- From: Bruce Lawson <brucel@opera.com>
- Date: Tue, 30 Sep 2008 13:42:32 +0100
- To: "Gez Lemon" <gez.lemon@gmail.com>, "Steven Faulkner" <faulkner.steve@gmail.com>
- Cc: "Al Gilman" <Alfred.S.Gilman@ieee.org>, "W3C WAI-XTECH" <wai-xtech@w3.org>
> It doesn't resolve the whole issue of ensuring that ARIA is used
> correctly with a native markup language, but if the ARIA specification
> is available in a machine readable format [...] we could build a basic
> validator to ensure at least the ARIA part is used according to its
> specification.
Most authors would be using it with HTML - so that would be a good start.

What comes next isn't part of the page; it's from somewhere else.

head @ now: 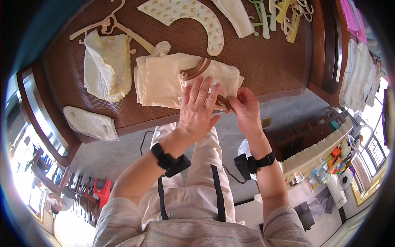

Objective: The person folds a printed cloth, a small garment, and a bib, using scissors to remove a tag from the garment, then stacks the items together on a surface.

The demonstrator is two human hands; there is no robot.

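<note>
A folded cream garment (pixel 160 81) with brown trim lies across the front part of a brown woven mat surface. My left hand (pixel 197 108) rests palm down on it, fingers spread over the cloth beside the brown trim. At the garment's near right edge, my right hand (pixel 243 103) pinches the cloth by the trim between thumb and fingers. Part of a cream hanger (pixel 135 35) shows behind the garment. To the left are a folded pale cloth with yellow scalloped edging (pixel 108 66) and a small white patterned cloth (pixel 91 123).
A curved patterned bib-like cloth (pixel 197 15), a folded white cloth (pixel 236 17) and several plastic hangers (pixel 287 18) lie at the back. Wooden armrests (pixel 46 114) bound the seat. White cloths (pixel 359 74) hang over the right one. A red stool (pixel 102 191) stands lower left.
</note>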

There are several options:
1) an HTML validator that simply ignores any ARIA information - so it
doesn't conformance check the ARIA at all, but doesn't fail a page because
ARIA is present. (That's useful for knowledgeable early adopters who have
an organisational policy that requires valid markup. Perhaps they are
committed to WCAG AA which "requires" validity, for example).
So perhaps it throws a warning ("please check the syntax and applicability
of the ARIA attributes you use") but no error.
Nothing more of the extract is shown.